Directions for this task: Output the data verbatim, minus the images.

Material provided:

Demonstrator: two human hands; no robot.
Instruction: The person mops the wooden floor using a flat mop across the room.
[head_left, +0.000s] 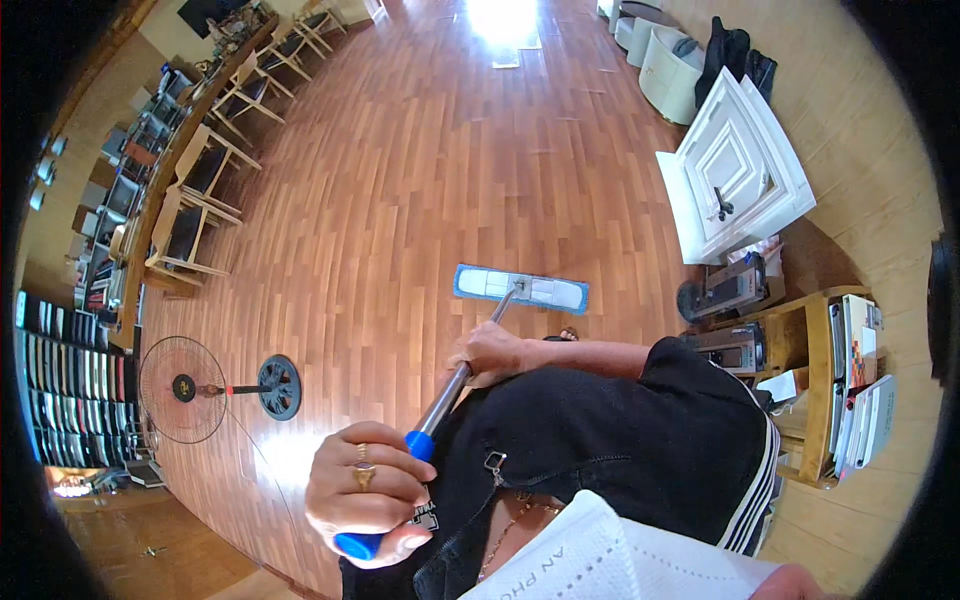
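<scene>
A flat mop with a silver metal pole slants away from my body across the floor. Its wide head, white on top with a blue fringe, lies flat on the wooden floor ahead of me. Wrapped round the blue grip at the pole's near end is my left hand, with rings on its fingers. Farther down, my right hand closes round the bare metal of the same pole, the arm reaching across in front of my black top.
On the left, a standing fan has its round base on the floor. Wooden chairs line a long counter. To the right are a white cabinet, a wooden shelf with papers, and a curved pale cabinet farther off.
</scene>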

Solution:
Demonstrator: two human hands; no robot.
Instruction: The person mops the wooden floor using a flat mop across the room.
[head_left, +0.000s] 
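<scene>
A flat mop with a silver metal pole slants away from my body across the floor. Its wide head, white on top with a blue fringe, lies flat on the wooden floor ahead of me. Wrapped round the blue grip at the pole's near end is my left hand, with rings on its fingers. Farther down, my right hand closes round the bare metal of the same pole, the arm reaching across in front of my black top.
On the left, a standing fan has its round base on the floor. Wooden chairs line a long counter. To the right are a white cabinet, a wooden shelf with papers, and a curved pale cabinet farther off.
</scene>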

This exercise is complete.